Abbey, yang belum pernah membesarkan anak, merasa sulit untuk membantah. Ia juga sedikit jengkel dengan argumen licik sang veteran.
Sementara itu, Frontaine memainkan salib di tangannya dan mendesah.
“Semuanya begitu kaku. Bangsa, warga negara. Semuanya terlalu kaku untuk ditembus. Setidaknya, Military State seharusnya tidak menolak Sky God dan Tempat Suci.”
“Koreksi. Military State tidak pernah menolak Sky God dan Tempat Suci.”
“Tentu, mereka baru saja mengenakan pajak mewah tingkat 2 pada agama. Kalau itu bukan penolakan, lalu apa? Orang harus membeli dukungan yang dibutuhkan untuk hati dan pikiran mereka.
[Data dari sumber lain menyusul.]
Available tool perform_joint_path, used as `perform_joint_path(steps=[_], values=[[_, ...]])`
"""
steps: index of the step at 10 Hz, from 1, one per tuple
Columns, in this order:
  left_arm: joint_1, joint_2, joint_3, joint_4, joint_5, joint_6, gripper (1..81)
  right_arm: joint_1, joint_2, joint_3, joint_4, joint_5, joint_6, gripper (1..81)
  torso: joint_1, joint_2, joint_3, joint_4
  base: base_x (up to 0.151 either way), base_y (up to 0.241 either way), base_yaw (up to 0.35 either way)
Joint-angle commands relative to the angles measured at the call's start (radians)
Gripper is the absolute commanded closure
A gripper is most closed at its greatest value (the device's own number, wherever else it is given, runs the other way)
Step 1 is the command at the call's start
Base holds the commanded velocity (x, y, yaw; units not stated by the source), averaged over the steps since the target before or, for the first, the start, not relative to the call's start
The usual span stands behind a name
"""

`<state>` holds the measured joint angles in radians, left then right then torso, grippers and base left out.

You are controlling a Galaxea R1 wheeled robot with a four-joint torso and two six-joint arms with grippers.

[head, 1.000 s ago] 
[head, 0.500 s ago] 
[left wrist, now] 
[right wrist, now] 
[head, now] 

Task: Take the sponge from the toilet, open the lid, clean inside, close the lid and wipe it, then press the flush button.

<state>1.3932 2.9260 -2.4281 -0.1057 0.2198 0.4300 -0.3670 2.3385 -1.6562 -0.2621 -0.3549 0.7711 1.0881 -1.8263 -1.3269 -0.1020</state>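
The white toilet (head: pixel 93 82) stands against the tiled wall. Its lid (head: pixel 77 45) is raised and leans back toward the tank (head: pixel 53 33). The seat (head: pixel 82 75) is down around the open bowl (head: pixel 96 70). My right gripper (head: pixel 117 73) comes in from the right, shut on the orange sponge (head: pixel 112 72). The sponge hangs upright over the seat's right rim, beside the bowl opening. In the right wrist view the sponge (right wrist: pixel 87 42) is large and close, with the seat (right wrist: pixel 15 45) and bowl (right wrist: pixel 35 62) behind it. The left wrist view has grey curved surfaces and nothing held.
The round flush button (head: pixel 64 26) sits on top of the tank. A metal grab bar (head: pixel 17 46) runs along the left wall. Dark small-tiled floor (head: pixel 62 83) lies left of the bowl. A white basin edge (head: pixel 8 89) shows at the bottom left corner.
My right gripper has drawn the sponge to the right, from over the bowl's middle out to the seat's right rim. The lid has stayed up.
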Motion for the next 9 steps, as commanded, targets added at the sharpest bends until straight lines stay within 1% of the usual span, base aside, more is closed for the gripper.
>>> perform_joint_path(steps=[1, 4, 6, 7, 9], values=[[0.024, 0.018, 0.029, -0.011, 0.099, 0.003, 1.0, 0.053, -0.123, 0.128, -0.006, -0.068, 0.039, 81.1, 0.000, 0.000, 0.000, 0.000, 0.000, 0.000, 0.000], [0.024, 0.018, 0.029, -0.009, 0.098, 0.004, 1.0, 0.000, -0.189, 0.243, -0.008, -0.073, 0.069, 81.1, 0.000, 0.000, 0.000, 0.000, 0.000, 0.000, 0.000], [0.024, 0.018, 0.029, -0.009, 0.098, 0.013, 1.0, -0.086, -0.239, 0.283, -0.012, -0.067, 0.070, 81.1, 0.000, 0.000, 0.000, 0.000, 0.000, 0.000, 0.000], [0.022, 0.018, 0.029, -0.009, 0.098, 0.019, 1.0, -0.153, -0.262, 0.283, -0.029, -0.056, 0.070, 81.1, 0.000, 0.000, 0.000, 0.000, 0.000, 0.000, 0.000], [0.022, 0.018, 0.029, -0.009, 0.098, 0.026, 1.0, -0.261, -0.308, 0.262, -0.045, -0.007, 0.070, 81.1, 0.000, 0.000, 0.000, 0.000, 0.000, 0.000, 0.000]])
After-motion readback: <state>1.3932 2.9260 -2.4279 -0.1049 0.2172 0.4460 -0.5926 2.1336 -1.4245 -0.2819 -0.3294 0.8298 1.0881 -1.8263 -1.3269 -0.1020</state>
Tapi bagaimana mungkin orang yang hampir tidak mampu makan bisa membeli iman?”
Abbey menjawab dengan tenang.
“Itu pilihan. Jika iman begitu berharga, mereka seharusnya mengeluarkan dana diskresioner untuk mempertahankannya.”
“…Hah, tentu, itu mudah diucapkan. Tapi dunia tidak selalu berjalan seperti itu! Sudah berapa lama kau hidup di dunia ini sampai bisa bicara begitu?!”
Abbey hendak menunjukkan bahwa dia kurang objektivitas karena dia adalah seorang penganut Sky God.
Namun sebelum dia dapat melakukannya, Frontaine tiba-tiba berseru.
Anak muda yang tak punya apa-apa cenderung menjadi kasar. Mereka tak punya mimpi, tak punya harapan. Bahkan iman yang menjanjikan kedamaian dan ketenangan setelah kematian pun tak bisa diraih tanpa membayar pajak! Surga macam apa yang hanya bisa dimasuki setelah membayar pajak?! Bagi mereka, tak ada dukungan mental sama sekali!
Frontaine mengepalkan tinjunya di udara. Qi yang ia kumpulkan dari tubuh tuanya terkumpul di tinjunya dengan menyedihkan, lalu lenyap.
“Domba-domba kurban yang dikumpulkan oleh Bayangan Military State adalah mereka. Mereka yang telah kehilangan mimpi dan harapan, sehingga mempertaruhkan nyawa mereka. Bayangan menggunakan mereka semua sebagai domba kurban. Jadi, aku….”
Dalam waktu singkat itu, Frontaine, yang tampak jauh lebih tua, memohon kepada Abbey dengan suara yang sepertinya hampir putus asa.
“Seandainya… setidaknya ada sedikit belas kasihan untuk mereka. Anak-anak itu hanya berkeliaran sejenak, mencoba menemukan jalan mereka di dunia ini.”
Tempat berlindung.
Tempat ini, yang mengelola beberapa panti asuhan dan dipercaya mengoperasikan pusat distribusi, diciptakan oleh para veteran yang tidak memiliki anak untuk melindungi anak-anak dan juga merupakan Departemen Urusan Veteran swasta untuk menghibur keluarga para korban.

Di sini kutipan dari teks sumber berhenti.